Romantic sampler

The PNB offers its greatest hits, while the ABT takes on a classic.

PACIFIC NORTHWEST BALLET’S “THE BEST OF PNB”

Opera House, Seattle Center, 292-ARTS, $15-$115 7:30 p.m. Thurs.-Fri.; 2 p.m. and 7:30 p.m. Sat.; 1 p.m. Sun. Sept. 27-30


AMERICAN BALLET THEATER’S “GISELLE”

Paramount Theatre, 911 Pine, 292-ARTS, $20-$100 7:30 p.m. Wed.-Fri.; 2 p.m. and 8 p.m. Sat.; 2 p.m. Sun. Sept. 26-30


OVER THE COURSE of a normal year, Pacific Northwest Ballet might perform 15 or 16 different works. There’s “Nutcracker” in the middle of the season, one or two other full-evening ballets, and the rest of their concerts with three or maybe four different dances in each program. For a company with close to 100 works in its books, it would take years to see all of them at this rate. But in its opening program for this season, PNB is dancing excerpts from 14 ballets, giving us a kind of Whitman’s Sampler of their repertory.

Although it’s standard practice in ballet to present excerpts of complete works, an entire evening of samples can be overwhelming, more like a promotional video for the season than a specific performance. All told the curtain goes up or down 30 times a show at the Opera House.

Since many of the choices were actually drawn from a subscriber survey, the program wasn’t specifically designed to represent PNB’s aesthetic, but it does do that remarkably well. Heavily weighted towards 20th century works, particularly the neoclassicism of George Balanchine and crossover works combining ballet with influences from ethnic and modern dance sources, the PNB repertory is an excellent example of what a ballet company can look like at the beginning of the 21st century.

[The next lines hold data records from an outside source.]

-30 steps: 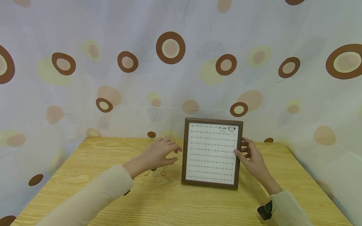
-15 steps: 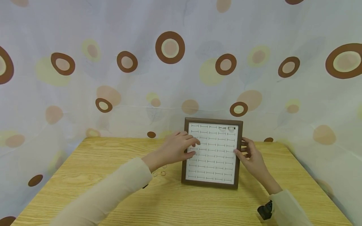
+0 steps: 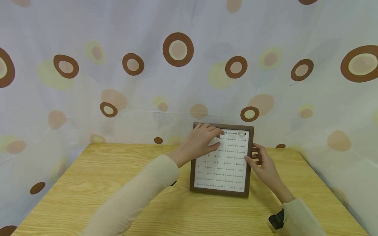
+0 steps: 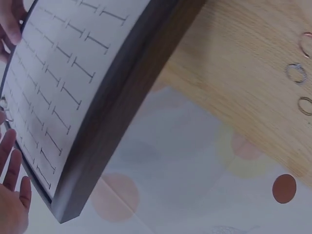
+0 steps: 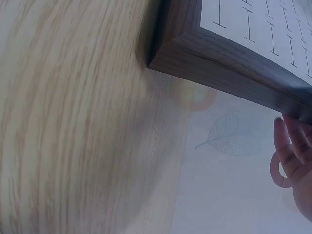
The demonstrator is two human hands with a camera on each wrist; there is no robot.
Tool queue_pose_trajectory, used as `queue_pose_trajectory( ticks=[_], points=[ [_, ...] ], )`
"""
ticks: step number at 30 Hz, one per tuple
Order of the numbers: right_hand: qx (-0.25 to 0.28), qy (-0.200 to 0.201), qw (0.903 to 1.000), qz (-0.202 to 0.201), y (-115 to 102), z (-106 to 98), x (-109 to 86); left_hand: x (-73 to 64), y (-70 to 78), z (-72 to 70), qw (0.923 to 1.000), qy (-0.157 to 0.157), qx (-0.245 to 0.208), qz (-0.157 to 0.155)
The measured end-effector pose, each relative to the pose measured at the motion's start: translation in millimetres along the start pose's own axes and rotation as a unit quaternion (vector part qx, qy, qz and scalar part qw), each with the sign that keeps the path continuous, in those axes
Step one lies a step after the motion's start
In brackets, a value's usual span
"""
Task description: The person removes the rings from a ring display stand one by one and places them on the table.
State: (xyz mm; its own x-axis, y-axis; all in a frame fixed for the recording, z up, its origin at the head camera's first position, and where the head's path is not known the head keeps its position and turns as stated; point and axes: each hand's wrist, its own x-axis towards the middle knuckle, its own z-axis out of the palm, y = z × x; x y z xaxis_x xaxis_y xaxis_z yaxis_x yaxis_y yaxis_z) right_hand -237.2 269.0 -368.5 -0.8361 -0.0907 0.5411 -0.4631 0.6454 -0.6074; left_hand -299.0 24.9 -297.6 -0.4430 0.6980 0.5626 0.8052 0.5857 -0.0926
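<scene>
A brown-framed ring display board point(image 3: 191, 177) stands tilted back on the table, its white face cut with rows of slots. Two rings point(image 3: 232, 133) sit in the top row at the right. My left hand point(image 3: 203, 141) is over the board's upper left, thumb and index finger apart, fingertips close to the top row. In the left wrist view its thumb is out of frame. With my right hand point(image 3: 262, 165) I grip the board's right edge, thumb in front and fingers behind. Loose rings, such as a silver ring point(image 4: 296, 73), lie on the table left of the board.
The wooden table point(image 3: 88, 183) reaches back to a patterned curtain point(image 3: 141, 85). My left sleeve point(image 3: 147, 186) covers the loose rings in the head view. A black wrist device point(image 3: 277, 219) shows below my right sleeve point(image 3: 298, 213).
My left hand has moved right and up, from beside the board's left edge to its top row, thumb and index finger still apart. My right hand and the board have kept still.
</scene>
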Motion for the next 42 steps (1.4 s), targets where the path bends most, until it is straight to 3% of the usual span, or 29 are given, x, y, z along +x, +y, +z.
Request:
queue_pose_trajectory(
  ticks=[6,15,20,29,35,42],
  points=[
    [0.007,0.002,1.0,0.0,17,4,2.0,16.6,5.6,1.7,0.9998,0.004,-0.017,-0.003],
    [0.022,-0.001,0.9997,-0.004,31,6,3.0,32.1,12.8,12.1,0.9991,0.032,0.027,-0.007],
    [0.017,0.0,0.9999,-0.001,26,5,2.7,37.0,15.2,15.4,0.9982,0.034,0.049,-0.002],
    [0.014,0.002,0.9999,-0.001,-4,0,0.7,40.1,14.7,24.0,0.9966,0.044,0.069,-0.001],
    [0.016,0.002,0.9999,-0.002,-6,-1,0.8,42.4,15.8,26.2,0.9957,0.061,0.07,-0.004],
    [0.019,0.002,0.9998,-0.002,-4,0,0.4,42.8,17.6,27.4,0.9963,0.055,0.062,-0.021]
  ],
)
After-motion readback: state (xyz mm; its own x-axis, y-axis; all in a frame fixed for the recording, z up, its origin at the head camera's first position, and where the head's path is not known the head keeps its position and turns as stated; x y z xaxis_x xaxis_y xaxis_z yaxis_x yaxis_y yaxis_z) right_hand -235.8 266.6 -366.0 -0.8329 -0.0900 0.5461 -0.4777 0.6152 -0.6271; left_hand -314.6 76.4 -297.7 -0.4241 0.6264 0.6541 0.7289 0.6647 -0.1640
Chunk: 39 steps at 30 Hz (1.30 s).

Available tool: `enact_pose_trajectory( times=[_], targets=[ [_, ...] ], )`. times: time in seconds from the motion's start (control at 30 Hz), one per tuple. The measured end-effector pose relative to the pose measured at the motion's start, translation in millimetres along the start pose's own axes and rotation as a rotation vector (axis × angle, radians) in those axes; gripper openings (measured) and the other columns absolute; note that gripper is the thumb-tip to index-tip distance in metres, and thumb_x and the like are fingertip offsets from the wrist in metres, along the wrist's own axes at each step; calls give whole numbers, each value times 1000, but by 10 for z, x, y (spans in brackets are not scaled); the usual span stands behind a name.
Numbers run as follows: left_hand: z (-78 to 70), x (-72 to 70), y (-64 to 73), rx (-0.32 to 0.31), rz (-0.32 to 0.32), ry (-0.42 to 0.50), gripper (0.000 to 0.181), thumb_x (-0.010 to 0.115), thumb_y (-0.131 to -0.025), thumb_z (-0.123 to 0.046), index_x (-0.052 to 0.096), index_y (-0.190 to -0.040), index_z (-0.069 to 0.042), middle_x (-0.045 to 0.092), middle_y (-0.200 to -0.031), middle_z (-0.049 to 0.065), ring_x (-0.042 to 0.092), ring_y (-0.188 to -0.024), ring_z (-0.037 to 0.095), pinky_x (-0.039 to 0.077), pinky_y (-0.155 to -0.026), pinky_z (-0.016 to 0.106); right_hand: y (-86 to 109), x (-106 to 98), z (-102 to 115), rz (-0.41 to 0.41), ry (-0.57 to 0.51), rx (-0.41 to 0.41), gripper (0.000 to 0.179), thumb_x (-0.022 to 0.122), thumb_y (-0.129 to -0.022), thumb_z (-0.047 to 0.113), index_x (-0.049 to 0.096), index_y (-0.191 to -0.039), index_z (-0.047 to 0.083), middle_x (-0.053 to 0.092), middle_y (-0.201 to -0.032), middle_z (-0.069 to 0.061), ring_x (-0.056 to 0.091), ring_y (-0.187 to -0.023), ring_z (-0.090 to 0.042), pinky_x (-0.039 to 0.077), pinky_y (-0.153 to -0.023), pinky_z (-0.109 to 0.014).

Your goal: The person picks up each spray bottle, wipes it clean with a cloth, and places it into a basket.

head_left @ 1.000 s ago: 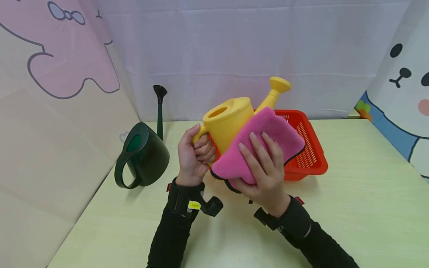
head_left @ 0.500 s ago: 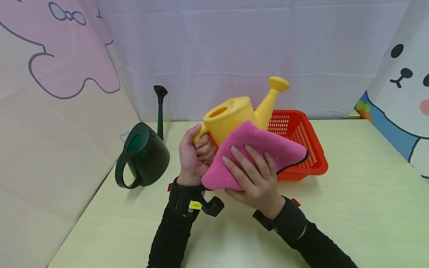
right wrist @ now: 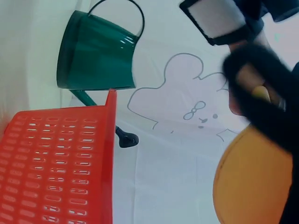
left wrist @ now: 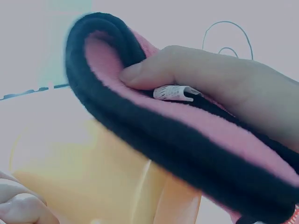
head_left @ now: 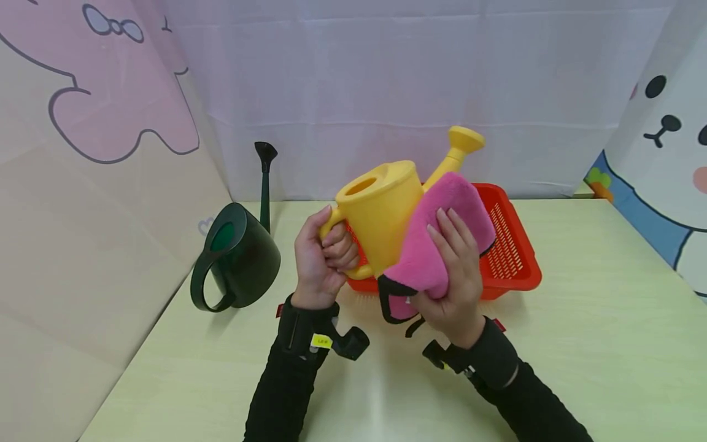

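Observation:
My left hand (head_left: 326, 261) grips the handle of a yellow watering can (head_left: 381, 205), which is held up in front of me with its spout pointing to the upper right. A folded pink cloth (head_left: 433, 245) with black edging lies against the can's right side. My right hand (head_left: 455, 273) holds this cloth, fingers spread over its outer face. In the left wrist view, the right thumb (left wrist: 145, 74) tucks into the cloth's fold near a small white label (left wrist: 173, 93). The can's round base (right wrist: 252, 179) shows in the right wrist view.
Behind the can a red plastic basket (head_left: 510, 252) sits on the pale table (head_left: 596, 319). A dark green watering can (head_left: 248, 264) stands to the left, its spout toward the back. White cloth walls (head_left: 353, 73) with cartoon prints enclose the table's back and sides.
The right hand slid the pink cloth down and left over the can, then back up and right, uncovering the can's lower body. The left hand has stayed on the handle.

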<state>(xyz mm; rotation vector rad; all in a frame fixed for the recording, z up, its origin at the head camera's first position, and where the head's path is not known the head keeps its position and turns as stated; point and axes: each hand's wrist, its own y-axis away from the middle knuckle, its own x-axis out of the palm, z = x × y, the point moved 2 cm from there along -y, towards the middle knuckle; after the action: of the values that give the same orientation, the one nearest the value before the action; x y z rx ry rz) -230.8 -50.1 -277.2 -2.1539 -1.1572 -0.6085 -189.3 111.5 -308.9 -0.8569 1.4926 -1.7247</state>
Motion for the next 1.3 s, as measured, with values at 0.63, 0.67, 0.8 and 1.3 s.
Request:
enact_pose_trajectory(
  times=[0.63, 0.67, 0.8, 1.3],
  targets=[
    [-2, -20, 2, 31, 11, -5, 46, 11, -97, -25, 21, -53, -15, 16, -44, -6, 11, -35, 9, 2, -38, 24, 70, 80, 111, 78, 215, -123, 50, 57, -86, 42, 57, -118, 3, 52, -130, -14, 43, -123, -33, 33, -106, -44],
    [0, -20, -1, 33, 15, -6, 46, 11, -97, -25, 21, -53, -15, 15, -44, -6, 11, -35, 9, 2, -38, 24, 79, 89, 126, 91, 246, -153, 49, 57, -86, 43, 57, -116, 4, 53, -128, -14, 43, -123, -33, 32, -106, -45],
    [9, -20, -11, 29, 3, 13, 47, 13, -97, -26, 21, -53, -15, 15, -44, -6, 12, -35, 9, 2, -38, 23, 112, 129, 196, 149, 347, -263, 45, 55, -87, 42, 59, -113, 5, 56, -120, -16, 44, -119, -35, 27, -108, -47],
    [7, 12, 3, -5, -42, 50, 47, 16, -98, -25, 23, -53, -15, 17, -44, -6, 15, -33, 4, 0, -40, 21, 180, 173, 343, 259, 455, -400, 41, 52, -90, 38, 60, -118, 9, 62, -114, -10, 48, -112, -32, 17, -112, -48]
  ],
)
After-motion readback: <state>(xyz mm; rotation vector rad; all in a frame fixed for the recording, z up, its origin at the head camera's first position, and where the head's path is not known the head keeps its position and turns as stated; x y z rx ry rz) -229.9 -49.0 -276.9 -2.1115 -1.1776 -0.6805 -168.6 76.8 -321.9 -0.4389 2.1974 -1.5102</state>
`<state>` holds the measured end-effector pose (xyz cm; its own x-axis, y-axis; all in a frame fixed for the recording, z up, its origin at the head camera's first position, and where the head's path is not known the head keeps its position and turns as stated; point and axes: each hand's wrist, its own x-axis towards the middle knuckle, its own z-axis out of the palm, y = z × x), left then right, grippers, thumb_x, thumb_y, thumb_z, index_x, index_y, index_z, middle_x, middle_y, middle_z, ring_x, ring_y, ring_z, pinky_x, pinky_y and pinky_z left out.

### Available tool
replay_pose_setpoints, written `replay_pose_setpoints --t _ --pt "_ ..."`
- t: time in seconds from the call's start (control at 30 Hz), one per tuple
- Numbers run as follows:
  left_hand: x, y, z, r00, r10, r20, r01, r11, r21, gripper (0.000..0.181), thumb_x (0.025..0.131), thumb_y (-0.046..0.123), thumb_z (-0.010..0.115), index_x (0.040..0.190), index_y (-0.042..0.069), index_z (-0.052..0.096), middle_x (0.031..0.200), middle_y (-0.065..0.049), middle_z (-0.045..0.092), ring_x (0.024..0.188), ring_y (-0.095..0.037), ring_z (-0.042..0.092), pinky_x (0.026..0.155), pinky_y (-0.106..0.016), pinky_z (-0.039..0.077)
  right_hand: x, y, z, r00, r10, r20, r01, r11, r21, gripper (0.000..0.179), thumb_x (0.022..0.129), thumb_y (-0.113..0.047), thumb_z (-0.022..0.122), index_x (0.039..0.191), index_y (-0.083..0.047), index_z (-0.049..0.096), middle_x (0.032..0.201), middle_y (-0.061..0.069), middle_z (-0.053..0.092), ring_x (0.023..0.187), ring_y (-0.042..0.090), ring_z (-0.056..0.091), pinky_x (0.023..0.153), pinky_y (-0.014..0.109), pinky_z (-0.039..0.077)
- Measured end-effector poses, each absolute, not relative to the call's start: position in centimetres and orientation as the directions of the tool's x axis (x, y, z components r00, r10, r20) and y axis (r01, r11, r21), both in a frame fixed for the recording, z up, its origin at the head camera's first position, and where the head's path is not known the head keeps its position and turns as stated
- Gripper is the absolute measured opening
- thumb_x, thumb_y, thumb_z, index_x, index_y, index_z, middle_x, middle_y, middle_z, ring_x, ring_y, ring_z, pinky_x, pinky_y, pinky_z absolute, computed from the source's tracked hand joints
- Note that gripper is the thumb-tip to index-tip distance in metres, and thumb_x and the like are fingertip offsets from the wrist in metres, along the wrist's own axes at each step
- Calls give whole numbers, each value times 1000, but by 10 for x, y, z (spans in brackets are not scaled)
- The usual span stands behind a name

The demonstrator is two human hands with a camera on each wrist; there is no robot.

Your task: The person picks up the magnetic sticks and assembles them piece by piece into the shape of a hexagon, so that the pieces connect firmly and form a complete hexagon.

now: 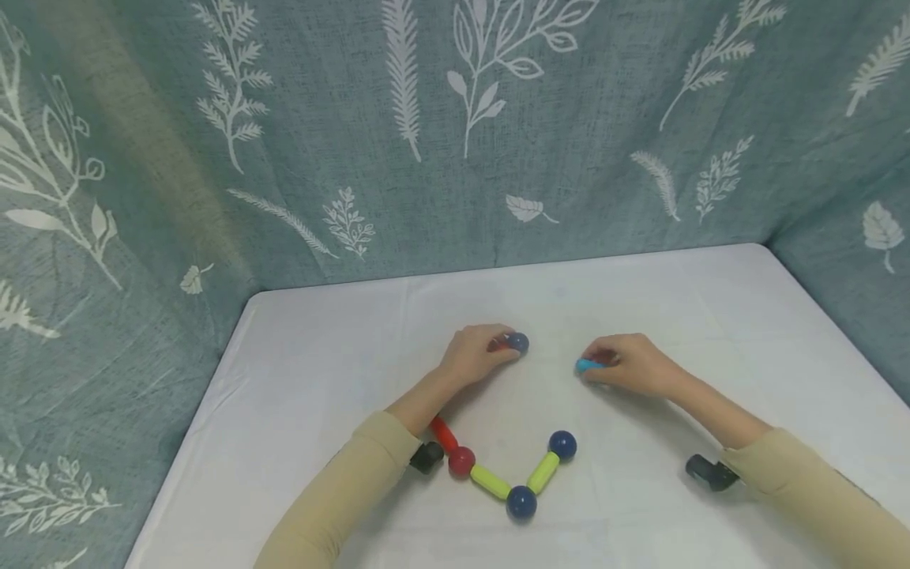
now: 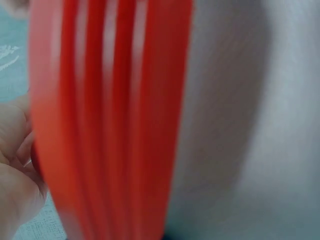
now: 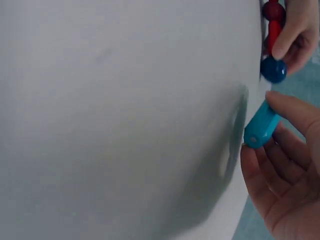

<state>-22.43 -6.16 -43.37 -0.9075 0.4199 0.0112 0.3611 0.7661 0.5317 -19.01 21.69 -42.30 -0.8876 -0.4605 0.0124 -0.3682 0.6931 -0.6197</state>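
My left hand [image 1: 478,352] pinches a red toy rod [image 3: 274,34] with a blue ball [image 1: 518,342] at its tip. The right wrist view also shows a dark red ball [image 3: 273,11] at that rod's other end. Close to the left wrist camera, a ribbed red rod [image 2: 115,120] fills much of the view. To the right, my right hand [image 1: 633,363] pinches a light blue rod [image 3: 262,125] between thumb and fingers, one end facing the left hand's blue ball across a gap.
From under the left forearm runs a chain on the white table [image 1: 640,506]: a red rod [image 1: 444,435], a red ball [image 1: 461,461], then yellow-green rods [image 1: 490,481] joined by a blue ball [image 1: 522,503], ending at another blue ball [image 1: 562,446]. A patterned curtain [image 1: 426,197] stands behind.
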Motion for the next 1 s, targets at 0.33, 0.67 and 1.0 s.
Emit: replay_pose_setpoints --t 0.33,0.67,1.0 --pt "-226 -59 -436 -902 431 22 374 756 537 38 92 32 68 125 14 65 113 -2 70 103 -19 64 88 -33 50 -216 163 -430 -919 -393 -36 -268 689 -674 28 90 -27 71 108 -6 70 102 8 71 100 30 65 85 43 52" --pt "-222 -61 -432 -902 432 -10 358 761 541 42 94 32 66 131 12 61 121 -5 66 112 -21 60 95 -36 47 -222 150 -429 -911 -410 -43 -281 694 -663 28 89 -27 72 107 -6 71 100 8 71 96 27 66 82 41 53" --pt "-152 -34 -402 -815 578 -48 518 763 387 45 90 47 66 116 10 64 103 0 64 91 -12 59 74 -24 50 -229 138 -428 -824 -559 97 -490 616 -617 44 87 -19 73 125 -1 59 106 11 65 88 20 61 77 35 51"
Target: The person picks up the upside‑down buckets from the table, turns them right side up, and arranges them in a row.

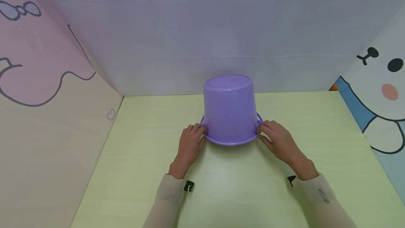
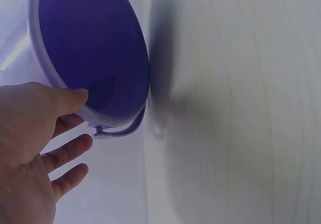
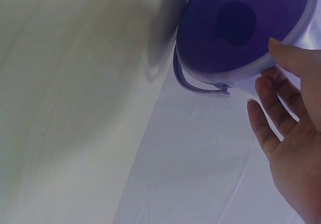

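Observation:
A purple plastic bucket (image 1: 230, 112) is upside down over the table, its base up and its open mouth down. On the left side of its rim, my left hand (image 1: 190, 143) pinches the edge between thumb and forefinger. The opposite side is pinched by my right hand (image 1: 280, 143) in the same way. In the left wrist view the bucket's dark inside (image 2: 95, 38) shows, with the near rim tilted up off the table and the far edge close to it. The bucket's handle (image 3: 193, 86) hangs at the far side in the right wrist view.
The pale yellow-green table (image 1: 234, 192) spreads around the bucket. A white sheet (image 1: 190, 31) rises behind its back edge. Printed panels stand at both sides, a pink and cream one (image 1: 41, 45) on the left and one with a white cartoon animal (image 1: 376, 80) on the right.

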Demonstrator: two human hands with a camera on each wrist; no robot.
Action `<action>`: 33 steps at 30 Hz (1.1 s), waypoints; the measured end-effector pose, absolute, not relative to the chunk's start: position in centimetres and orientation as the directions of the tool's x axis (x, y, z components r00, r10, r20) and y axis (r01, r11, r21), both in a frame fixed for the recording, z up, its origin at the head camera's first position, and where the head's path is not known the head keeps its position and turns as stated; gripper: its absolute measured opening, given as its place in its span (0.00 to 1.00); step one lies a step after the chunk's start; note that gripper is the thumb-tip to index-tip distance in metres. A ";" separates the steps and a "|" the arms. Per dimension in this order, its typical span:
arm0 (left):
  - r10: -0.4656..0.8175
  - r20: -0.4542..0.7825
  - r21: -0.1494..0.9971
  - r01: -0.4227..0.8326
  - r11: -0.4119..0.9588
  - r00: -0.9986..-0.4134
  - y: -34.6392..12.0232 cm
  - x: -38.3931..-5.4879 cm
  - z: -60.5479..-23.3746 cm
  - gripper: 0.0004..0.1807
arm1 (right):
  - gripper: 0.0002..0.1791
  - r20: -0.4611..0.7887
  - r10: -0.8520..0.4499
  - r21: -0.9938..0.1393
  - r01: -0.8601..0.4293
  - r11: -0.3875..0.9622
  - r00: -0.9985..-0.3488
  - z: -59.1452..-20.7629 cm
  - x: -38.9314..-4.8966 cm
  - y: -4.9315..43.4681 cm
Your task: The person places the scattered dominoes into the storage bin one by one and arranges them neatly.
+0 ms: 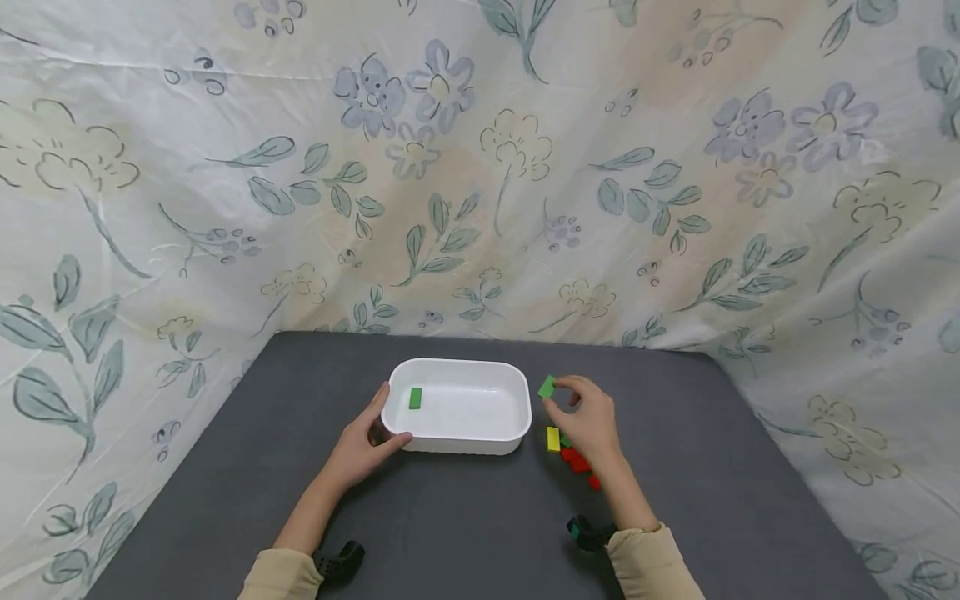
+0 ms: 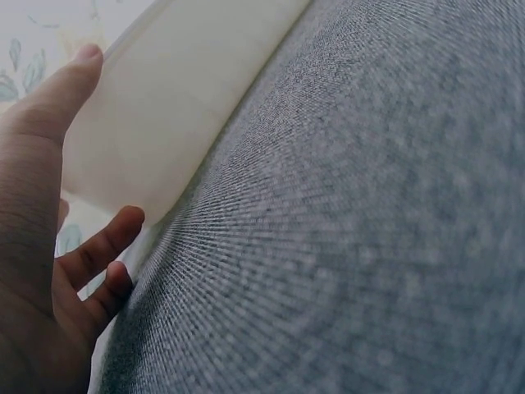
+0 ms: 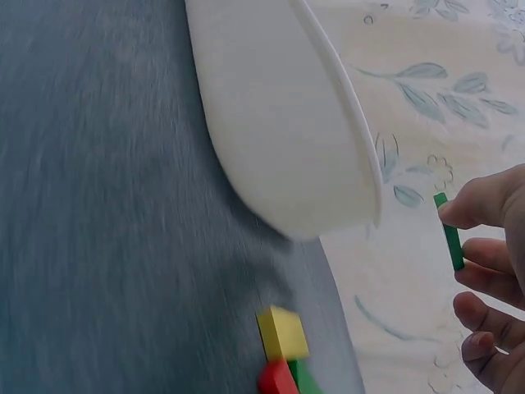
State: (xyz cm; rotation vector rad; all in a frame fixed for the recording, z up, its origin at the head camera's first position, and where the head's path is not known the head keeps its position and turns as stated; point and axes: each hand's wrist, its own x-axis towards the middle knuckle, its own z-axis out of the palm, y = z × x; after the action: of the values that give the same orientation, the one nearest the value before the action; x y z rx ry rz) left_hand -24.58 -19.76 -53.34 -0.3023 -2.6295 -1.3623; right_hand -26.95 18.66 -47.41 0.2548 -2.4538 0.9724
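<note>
Just right of the tub (image 1: 461, 447), the right hand (image 1: 591, 421) pinches a green block (image 1: 547, 387) between thumb and fingers, its long axis slanting; the tub lies leftward of this grip. The left hand (image 1: 360, 446) holds the tub's left end, some fingertips hidden. Loose blocks (image 1: 578, 462) beside the right forearm are partly covered, their number unclear.

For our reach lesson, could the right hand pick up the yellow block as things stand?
Probably not yet: nothing covers the yellow block, close by, but the right hand pinches a green block.
</note>
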 end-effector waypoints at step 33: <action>0.098 0.252 0.777 0.262 0.572 -0.963 -19.5 -24.2 -53.4 0.57 | 0.15 0.463 -0.182 -0.601 -0.458 0.655 -0.867 -47.7 -30.2 8.9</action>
State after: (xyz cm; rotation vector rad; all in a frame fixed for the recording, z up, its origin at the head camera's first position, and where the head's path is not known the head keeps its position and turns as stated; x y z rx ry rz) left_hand -24.18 -19.47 -53.35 -0.3037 -2.6210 -1.3413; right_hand -30.16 8.90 -47.73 0.5065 -2.5109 1.0559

With parts of five different works on the program, Balanchine’s influence is obviously a strong one and is reflected in the powerful athletic competence of the dancers. Lisa Apple and Julie Tobiason surged and flowed through the first movement of “Serenade” that opened the evening, modulating their force with the changing intensity of the ballet, and at the end of the program, Louise Nadeau was a sparkling Liberty Bell in the finale of “Stars and Stripes.” Company newcomer Valeri Hristov seemed extremely comfortable in the first pas de trois from “Agon,” with its combination of slouchy pacing and quicksilver changes of shape.

The finely articulated power of these works is reflected in other parts of the repertory. Ariana Lallone continues to use her height to her advantage, whether striding through “Stars and Stripes” or writhing exquisitely in Nacho Duato’s signature combination of modern dance and ballet seen in “Jardi Tancat.” Melanie Skinner and Casey Herd’s duet from William Forsythe’s “in the middle, somewhat elevated” has lost none of its slash-and-burn quality, coming close enough to violence to make us twist a bit without losing its choreographic integrity.

Among these works are several others that illustrate the breadth of the company. Ballets by artistic director Kent Stowell serve the dancers well, especially the smart and sexy “Whip-Poor Will” duet from his “Silver Linings.” Marius Petipa’s “Le Corsaire” was the evening’s sole nod to ballet’s late 19th century classical period, while Val Caniparoli’s “Lambarena” combines African traditions with ballet’s European roots.

ACROSS TOWN at the Paramount, the curtain will move just four times for American Ballet Theater’s production of “Giselle.” As the ads say, ABT is one of the premiere companies in the U.S. Though their contemporary repertory is fully as broad as PNB’s, for their return to Seattle they’ve chosen to present a work central to the history of ballet. “Giselle” is the preeminent work from the romantic period of the middle 19th century, a ballet in which dance is used most persuasively both as a medium of expression and a metaphor for that expression.

Its story of a young peasant woman who is wooed and then betrayed by a nobleman in disguise is full of opportunities for dances, from the standard happy peasants on the village green to the duets for Giselle and Alberecht, her ill-fated lover, and the ghostly ensemble work of the second act, set in the world of the dead. ABT has been performing “Giselle” since its founding in the 1940s, and the company brings significant depth to the drama of the work as well as the dancing. Julie Kent, who is at an apex in her career, will perform the title role on opening night and has received great notices for the poignancy of her interpretation, but it’s in the totality of the program that “Giselle” makes its biggest impact. There we see dance as both an expression of love and hate, as a weapon and as a shield, as a mode of destruction and as a tool of redemption.